Lol i agree there is prolly no scientific proof for it, but I did test it out with some hens I have. And plus science cant really prove everything due to the lack of our technology, its only as good as we are. For example I bet theres a ton of ppl who have seen a ghost, myself included, but how many scientists can scientifically explain that? Any who, I was just curious to see if anyone else uses this method and if you havent try it out!


----------



## Ede-bird (Jul 7, 2010)

I remember when I was a little girl watching my Mom and her friends do that for a pregnant friend of theirs. They tied her wedding ring to a thread and held it over her tummy - circles meant a girl baby , back and forth meant a baby boy. ( wish I could remember the outcome - I was only about 4 years old)


----------



## drifter (Oct 7, 2009)

I tested it thirty (30) times...... on the same hen. Twelve times she was a hen and eighteen times she was cock. Oh well, back to the drawing board.


----------



## jeff houghton (Jul 17, 2010)

Never really had many problems sexing homers 90% of the time i just go by the shape of the head and size of the bird.Although i have got it wrong on occassions.Last year my so called gay pied cock layed and produced a replica of herself and a baby mealy she was paired with a blue cheque so where the mealy came from i dont know..Every think pointed to her being a he . She was bossy,largely built with a dome shaped head and very territorial.Took me three years to realise this cock was a hen.


----------



## MaryOfExeter (Sep 30, 2007)

Those swingy thingies didn't work when someone tried to sex my satinettes. Two "girls" turned out to be boys.


----------



## Nictorious Ali (Jul 1, 2010)

grifter said:


> I tested it thirty (30) times...... on the same hen. Twelve times she was a hen and eighteen times she was cock. Oh well, back to the drawing board.

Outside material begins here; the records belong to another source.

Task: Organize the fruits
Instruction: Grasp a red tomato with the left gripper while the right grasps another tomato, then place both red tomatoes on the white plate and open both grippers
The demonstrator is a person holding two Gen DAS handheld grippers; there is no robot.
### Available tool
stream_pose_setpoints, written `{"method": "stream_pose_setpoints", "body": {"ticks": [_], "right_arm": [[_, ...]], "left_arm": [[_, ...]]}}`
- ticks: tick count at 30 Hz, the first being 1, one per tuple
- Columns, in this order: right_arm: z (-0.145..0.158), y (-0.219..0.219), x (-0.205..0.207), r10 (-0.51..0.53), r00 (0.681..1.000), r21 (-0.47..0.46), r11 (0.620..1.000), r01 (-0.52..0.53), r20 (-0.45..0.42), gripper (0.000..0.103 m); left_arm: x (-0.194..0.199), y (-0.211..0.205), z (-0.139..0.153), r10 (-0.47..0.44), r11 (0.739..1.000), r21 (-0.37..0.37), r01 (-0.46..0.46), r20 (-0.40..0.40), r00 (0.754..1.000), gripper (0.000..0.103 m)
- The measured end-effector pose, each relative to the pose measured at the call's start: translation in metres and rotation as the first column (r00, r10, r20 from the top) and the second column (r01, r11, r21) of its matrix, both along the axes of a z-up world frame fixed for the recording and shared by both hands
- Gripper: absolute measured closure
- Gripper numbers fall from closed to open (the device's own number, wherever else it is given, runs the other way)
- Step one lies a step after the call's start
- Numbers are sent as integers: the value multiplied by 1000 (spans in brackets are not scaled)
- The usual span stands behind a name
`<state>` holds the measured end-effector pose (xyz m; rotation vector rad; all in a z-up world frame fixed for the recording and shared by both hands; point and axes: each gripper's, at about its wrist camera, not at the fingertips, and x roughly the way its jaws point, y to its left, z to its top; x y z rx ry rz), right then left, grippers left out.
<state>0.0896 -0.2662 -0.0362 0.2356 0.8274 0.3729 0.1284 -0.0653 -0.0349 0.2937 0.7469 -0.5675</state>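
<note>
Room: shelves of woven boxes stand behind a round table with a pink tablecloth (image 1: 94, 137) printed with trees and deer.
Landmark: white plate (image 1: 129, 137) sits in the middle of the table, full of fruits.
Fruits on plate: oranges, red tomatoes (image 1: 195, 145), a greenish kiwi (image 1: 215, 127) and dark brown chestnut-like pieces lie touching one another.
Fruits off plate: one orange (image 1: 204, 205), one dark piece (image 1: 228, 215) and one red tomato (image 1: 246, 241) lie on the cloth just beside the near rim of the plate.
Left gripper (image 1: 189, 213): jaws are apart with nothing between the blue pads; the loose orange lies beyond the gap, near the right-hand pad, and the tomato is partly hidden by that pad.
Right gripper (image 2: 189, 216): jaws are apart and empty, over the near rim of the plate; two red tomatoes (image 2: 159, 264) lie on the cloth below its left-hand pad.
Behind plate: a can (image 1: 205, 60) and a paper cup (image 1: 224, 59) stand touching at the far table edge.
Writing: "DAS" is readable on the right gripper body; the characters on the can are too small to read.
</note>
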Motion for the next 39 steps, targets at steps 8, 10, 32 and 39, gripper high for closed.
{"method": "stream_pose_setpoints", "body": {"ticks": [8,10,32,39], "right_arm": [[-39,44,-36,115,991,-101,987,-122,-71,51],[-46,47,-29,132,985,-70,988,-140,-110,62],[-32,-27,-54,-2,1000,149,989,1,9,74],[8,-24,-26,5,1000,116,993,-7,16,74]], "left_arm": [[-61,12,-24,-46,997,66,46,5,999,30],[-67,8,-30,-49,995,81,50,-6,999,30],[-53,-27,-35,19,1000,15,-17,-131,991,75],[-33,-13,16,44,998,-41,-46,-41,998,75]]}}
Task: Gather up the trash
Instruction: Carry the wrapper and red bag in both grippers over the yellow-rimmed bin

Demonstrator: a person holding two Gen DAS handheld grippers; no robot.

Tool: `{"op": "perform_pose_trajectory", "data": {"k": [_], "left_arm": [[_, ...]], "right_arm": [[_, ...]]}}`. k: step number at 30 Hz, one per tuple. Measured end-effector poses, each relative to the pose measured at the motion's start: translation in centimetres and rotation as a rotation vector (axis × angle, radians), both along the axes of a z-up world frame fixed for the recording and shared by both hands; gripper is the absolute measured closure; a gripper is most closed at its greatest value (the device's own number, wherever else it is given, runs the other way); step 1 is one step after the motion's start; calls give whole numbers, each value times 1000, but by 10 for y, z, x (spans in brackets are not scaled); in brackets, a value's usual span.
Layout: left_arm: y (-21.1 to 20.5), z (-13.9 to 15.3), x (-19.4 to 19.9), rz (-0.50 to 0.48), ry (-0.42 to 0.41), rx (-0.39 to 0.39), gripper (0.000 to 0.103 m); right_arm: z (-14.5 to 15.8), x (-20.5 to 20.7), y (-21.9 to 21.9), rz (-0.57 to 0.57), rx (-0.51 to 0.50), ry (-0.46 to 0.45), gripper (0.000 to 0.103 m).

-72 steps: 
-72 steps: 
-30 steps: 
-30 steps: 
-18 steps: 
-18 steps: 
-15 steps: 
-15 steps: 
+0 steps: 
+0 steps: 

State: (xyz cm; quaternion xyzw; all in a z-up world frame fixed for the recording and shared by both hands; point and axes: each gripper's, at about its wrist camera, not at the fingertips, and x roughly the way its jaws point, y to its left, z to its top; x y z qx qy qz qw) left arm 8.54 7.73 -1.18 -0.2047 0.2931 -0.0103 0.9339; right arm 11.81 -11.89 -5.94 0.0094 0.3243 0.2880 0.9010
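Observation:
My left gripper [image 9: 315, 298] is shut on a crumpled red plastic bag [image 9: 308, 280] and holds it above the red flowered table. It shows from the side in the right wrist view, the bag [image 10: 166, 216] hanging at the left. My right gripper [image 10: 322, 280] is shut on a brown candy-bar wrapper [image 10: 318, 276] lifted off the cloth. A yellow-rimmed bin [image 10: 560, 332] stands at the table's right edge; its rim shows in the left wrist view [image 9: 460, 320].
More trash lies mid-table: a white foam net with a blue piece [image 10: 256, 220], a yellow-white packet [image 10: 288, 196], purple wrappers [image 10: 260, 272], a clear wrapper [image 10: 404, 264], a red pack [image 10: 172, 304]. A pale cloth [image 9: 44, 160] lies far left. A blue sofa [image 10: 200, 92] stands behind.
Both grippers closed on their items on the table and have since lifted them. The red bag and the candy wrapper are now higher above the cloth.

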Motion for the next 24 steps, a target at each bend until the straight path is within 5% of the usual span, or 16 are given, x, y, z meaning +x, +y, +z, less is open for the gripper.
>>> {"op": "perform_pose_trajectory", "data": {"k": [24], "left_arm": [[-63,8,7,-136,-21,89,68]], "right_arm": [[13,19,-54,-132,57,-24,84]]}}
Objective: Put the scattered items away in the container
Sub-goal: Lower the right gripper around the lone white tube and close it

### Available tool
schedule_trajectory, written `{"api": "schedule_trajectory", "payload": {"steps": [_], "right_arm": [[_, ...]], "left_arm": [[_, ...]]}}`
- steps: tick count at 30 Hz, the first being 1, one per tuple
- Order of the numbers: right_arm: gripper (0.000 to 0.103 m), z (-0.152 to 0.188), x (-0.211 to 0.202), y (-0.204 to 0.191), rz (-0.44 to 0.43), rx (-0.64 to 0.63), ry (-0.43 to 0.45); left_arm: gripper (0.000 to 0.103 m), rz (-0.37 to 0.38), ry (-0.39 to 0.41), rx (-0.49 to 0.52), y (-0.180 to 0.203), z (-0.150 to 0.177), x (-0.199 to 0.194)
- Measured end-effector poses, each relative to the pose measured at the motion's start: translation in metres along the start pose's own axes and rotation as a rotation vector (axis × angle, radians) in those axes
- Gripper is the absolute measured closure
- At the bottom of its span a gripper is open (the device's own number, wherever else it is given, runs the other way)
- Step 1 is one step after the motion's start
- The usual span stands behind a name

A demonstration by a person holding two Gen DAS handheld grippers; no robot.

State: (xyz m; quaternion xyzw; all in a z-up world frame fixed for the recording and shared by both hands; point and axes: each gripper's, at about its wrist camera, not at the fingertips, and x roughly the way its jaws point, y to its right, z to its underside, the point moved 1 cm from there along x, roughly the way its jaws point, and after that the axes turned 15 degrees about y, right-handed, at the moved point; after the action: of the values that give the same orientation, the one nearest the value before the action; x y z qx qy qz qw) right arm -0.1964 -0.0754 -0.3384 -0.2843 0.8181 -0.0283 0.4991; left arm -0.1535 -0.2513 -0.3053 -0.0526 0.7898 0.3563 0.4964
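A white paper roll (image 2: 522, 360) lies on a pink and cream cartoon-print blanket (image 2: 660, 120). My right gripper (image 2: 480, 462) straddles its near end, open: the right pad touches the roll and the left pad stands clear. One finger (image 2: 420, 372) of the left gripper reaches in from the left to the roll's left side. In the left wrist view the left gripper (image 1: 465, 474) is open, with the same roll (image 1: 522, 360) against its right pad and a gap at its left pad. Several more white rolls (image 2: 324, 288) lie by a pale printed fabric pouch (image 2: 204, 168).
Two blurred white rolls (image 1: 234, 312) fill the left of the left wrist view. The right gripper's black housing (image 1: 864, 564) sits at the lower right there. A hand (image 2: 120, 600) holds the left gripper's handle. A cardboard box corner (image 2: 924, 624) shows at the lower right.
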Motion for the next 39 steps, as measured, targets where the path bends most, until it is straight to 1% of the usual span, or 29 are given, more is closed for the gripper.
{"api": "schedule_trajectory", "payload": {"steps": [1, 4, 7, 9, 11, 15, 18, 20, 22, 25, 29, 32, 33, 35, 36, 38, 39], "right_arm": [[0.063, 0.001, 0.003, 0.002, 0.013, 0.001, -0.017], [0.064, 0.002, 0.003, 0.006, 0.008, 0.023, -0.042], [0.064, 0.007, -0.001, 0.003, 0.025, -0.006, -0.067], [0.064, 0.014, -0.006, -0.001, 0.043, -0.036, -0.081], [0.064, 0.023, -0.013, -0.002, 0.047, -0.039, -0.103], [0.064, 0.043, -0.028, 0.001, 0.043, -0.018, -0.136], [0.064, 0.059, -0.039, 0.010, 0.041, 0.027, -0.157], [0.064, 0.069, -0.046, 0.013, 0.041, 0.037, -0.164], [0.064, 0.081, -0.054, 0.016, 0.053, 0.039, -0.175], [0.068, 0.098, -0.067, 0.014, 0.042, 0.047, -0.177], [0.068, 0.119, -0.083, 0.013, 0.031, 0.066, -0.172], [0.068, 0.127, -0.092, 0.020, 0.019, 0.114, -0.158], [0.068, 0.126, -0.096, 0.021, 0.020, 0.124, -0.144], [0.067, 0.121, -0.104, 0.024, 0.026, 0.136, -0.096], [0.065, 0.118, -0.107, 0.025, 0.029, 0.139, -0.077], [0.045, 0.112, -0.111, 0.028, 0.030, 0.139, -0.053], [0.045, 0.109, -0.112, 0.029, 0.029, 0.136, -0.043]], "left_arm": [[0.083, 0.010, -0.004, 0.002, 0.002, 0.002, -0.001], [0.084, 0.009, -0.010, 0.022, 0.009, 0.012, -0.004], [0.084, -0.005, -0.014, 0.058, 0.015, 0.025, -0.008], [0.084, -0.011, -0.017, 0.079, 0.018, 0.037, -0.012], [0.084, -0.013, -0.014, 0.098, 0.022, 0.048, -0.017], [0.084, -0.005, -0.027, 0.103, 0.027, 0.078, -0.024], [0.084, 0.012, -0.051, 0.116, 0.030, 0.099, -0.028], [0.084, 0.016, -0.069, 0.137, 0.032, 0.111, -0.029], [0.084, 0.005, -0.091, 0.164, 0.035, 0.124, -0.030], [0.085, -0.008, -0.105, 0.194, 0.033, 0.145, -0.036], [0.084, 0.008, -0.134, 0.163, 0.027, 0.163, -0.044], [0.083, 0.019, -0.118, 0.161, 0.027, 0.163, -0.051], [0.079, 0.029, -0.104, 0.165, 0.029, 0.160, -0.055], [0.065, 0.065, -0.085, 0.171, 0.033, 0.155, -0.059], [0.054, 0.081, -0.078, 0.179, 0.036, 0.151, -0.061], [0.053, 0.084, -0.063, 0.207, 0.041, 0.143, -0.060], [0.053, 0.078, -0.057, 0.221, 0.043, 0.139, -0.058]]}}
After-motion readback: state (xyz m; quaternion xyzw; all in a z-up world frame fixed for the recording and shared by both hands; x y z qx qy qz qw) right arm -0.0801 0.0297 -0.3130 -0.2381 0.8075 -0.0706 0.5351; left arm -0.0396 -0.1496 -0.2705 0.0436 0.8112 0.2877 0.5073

LOL its def the hen she must be having an identity crisis!


----------



## mr squeaks (Apr 14, 2005)

There are also some who measure the two outside toes: 

EQUAL = Hen

UNequal = Cock

That's how a racing homer man ID'd MR. Squeaks when I first found him as a squeaker - a BIG squeaker! He looked liked an adult even tho he was only about a month or so old!!  'Course, I already "felt" that I had a male...just a gut feeling! And, is he ever!

Now, I could have sworn that Gimie (Checker feral) was a hen when he and WoeBeGone, my West of England Tumbler got together (love at first sight!)! I was told that Woe was a hen, but wasn't sure, especially when they first met and Woe tried to mount Gimie by jumping on him...first landing on his head and the second time facing his tail!!  When I saw Woe lay an egg, sex solved! Now, Gimie is the only one doing the mounting! 

Love and Hugs
Shi


----------



## george simon (Feb 28, 2006)

grifter said:


> I tested it thirty (30) times...... on the same hen. Twelve times she was a hen and eighteen times she was cock. Oh well, back to the drawing board.


*grifter who was holding the bird?* GEORGE


----------



## Nictorious Ali (Jul 1, 2010)

mr squeaks said:


> There are also some who measure the two outside toes:
> 
> EQUAL = Hen
> 
> ...


Lmaoooo that actually made me laugh pretty hard!


----------



## Albannai (Jan 21, 2001)

I've been with pigeons for more than 35 years. Some of them, never knew if they were hens or cocks until tehy became adulls or maybe more....... good question George....""who was holding the bird?""


----------



## newday (Dec 12, 2004)

*sexing*

No scientific proof to the dangling string but folks still buy the string with a weight on it from pigeon supply places. As was said "theres one born every minute".

Also to the other sexing approaches of toe length, feather length on wings, which one hatches first, etc. - no proof.

If something really worked then we would all already be using it.


----------



## wolverine (Jul 29, 2009)

wow I was told to shake the bird and if you hear a rattle it is a cock, if not it's a hen.
Disclaimer: that was a joke, DO NOT SHAKE a bird.


----------



## g0ldenb0y55 (Dec 23, 2008)

wolverine said:


> wow I was told to shake the bird and if you hear a rattle it is a cock, if not it's a hen.
> Disclaimer: that was a joke, DO NOT SHAKE a bird.


Lol....I thought you were being serious there for a minute!


----------



## drifter (Oct 7, 2009)

george simon said:


> *grifter who was holding the bird?* GEORGE


No need to hold the hen if she's a tight sitter.


----------



## rfboyer (Jun 18, 2009)

grifter said:


> No need to hold the hen if she's a tight sitter.


Some of my hens would wing-slap the pendulum across the room if I tried dowsing while they sat their nests, they just lean out a little and Pop goes the wing!


----------



## drifter (Oct 7, 2009)

rfboyer said:


> Some of my hens would wing-slap the pendulum across the room if I tried dowsing while they sat their nests, they just lean out a little and Pop goes the wing!


It's safer to douse from above.


----------